È molto importante, in tutte queste patologie e situazioni valutare attentamente i pro ed i contro di un intervento chirurgico, anche perché spesso si possono ottenere ottimi risultati già con un programma riabilitativo mirato.

In particolare nelle artrosi, se causate da un instabilità muscolare queste migliorano molto riequilibrando il lavoro dei muscoli nei confronti di quest’articolazione.

 

PATOLOGIE TRAUMATICHE: nella pratica sportiva il ginocchio è l′articolazione più frequentemente interessata da infortuni. In seguito ad un trauma una o più strutture che lo compongono potrebbero infatti lesionarsi. Spesso tali lesioni alterano i normali rapporti articolari del ginocchio e, se non vengono adeguatamente curate, rischiano, a lungo andare, di dare origine a processi degenerativi (artrosi).

Nell′uomo prevale generalmente l′aspetto traumatico e degenerativo, a causa delle attività sportive e lavorative più pesanti. Le donne sono invece più soggette a problemi dovuti a debolezze o squilibri muscolari; dopo la menopausa il rischio di artrosi aumenta sensibilmente.

Le principali patologie alla quale il ginocchio va in contro sono essenzialmente di origine Traumatica (da adulti) Molto frequenti sono:

  • Traumi distorsivi
  • Lesioni del menisco mediale
  • Lesioni o rotture ai legamenti crociati – collaterali
  • Fratture o lussazioni di rotula
  • Fratture o cedimenti del piatto tibiale

È molto importante, in tutte queste patologie e situazioni valutare attentamente i pro ed i contro di un intervento chirurgico, anche perché spesso si possono ottenere ottimi risultati già con un programma riabilitativo mirato.

 

Riabilitazione precoce:

nella Fisioterapia e Riabilitazione del ginocchio in questi anni sono stati fatti passi da gigante: in particolare le tempistiche e le tecniche adottate sono tali da permettere oggi tempi di recupero decisamente ridotti rispetto a solamente 20 anni fa.

Anche le tecniche chirurgiche hanno sicuramente contribuito a questo miglioramento ma il balzo in avanti è stato fatto grazie a continui aggiornamenti e studi scientifici che hanno dimostrato che l’immobilizzazione prolungata giocava in realtà più effetti dannosi che benefici.

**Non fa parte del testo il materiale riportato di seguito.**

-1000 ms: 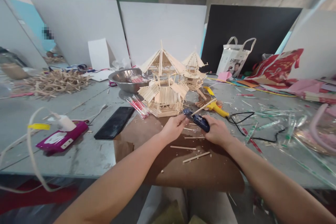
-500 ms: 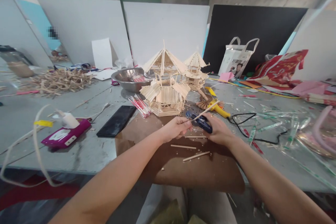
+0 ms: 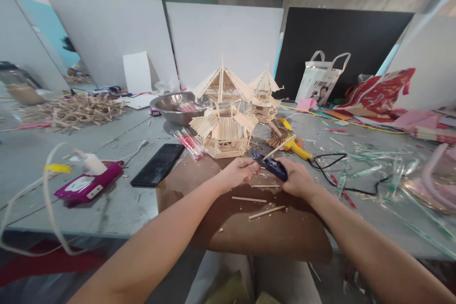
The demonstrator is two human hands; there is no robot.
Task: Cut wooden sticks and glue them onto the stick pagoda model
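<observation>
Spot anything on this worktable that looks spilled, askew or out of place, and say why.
Clear wrappers sprawl across the right of the table, looking discarded; pale crumbs and loose sticks lie scattered over the brown sheet.

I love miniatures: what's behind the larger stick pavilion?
A smaller pavilion behind right, a metal bowl behind left, and a white panel farther back. The larger pavilion hides part of each.

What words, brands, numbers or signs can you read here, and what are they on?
None can be read with certainty.
White bag: dark characters, too blurred to read.
Clear wrappers: green markings, too small to read.
Purple power strip: pale label, nothing legible.
Dark blue tool in the right hand: no readable lettering.
</observation>
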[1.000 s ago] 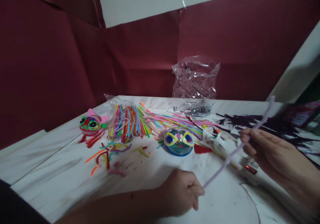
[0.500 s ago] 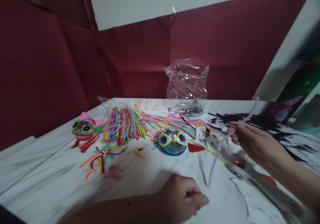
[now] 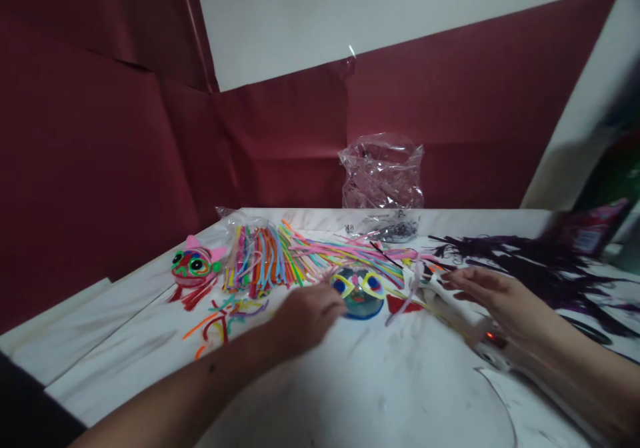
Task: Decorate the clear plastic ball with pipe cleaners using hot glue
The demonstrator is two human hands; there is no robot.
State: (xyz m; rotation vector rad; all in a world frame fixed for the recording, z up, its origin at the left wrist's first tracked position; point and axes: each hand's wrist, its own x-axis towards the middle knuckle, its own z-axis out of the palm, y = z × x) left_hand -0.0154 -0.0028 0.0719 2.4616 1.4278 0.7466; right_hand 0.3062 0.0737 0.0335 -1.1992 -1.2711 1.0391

La fisioterapia può essere iniziata infatti, nella maggior parte dei casi, pochi giorni dopo l’intervento chirurgico o l’evento traumatico ed avrà fasi differenti:

  • Recupero della mobilita e mantenimento del tono muscolare nei gradi concessi
  • Recupero della forza ed incremento progressivo della mobilità
  • Ritorno progressivo ai gesti atletici
  • Incremento dei meccanismi di protezione e della propriocettività articolare
  • Ritorno all’attività sportiva o alle attività funzionali al 100%
  • Eventuale programma di mantenimento – monitoraggio a medio-lungo termine

È importante prenotare quindi essere sicuri di avere il prima possibile una visita per poter programmare la fisioterapia in modo da non perdere giornate utili.

Queste giornate di fermo prolungato possono tradursi in più sedute di fisioterapia da dover svolgere poi per recuperare la mobilità articolare e la forza che in ogni giorno di immobilità aumenta progressivamente.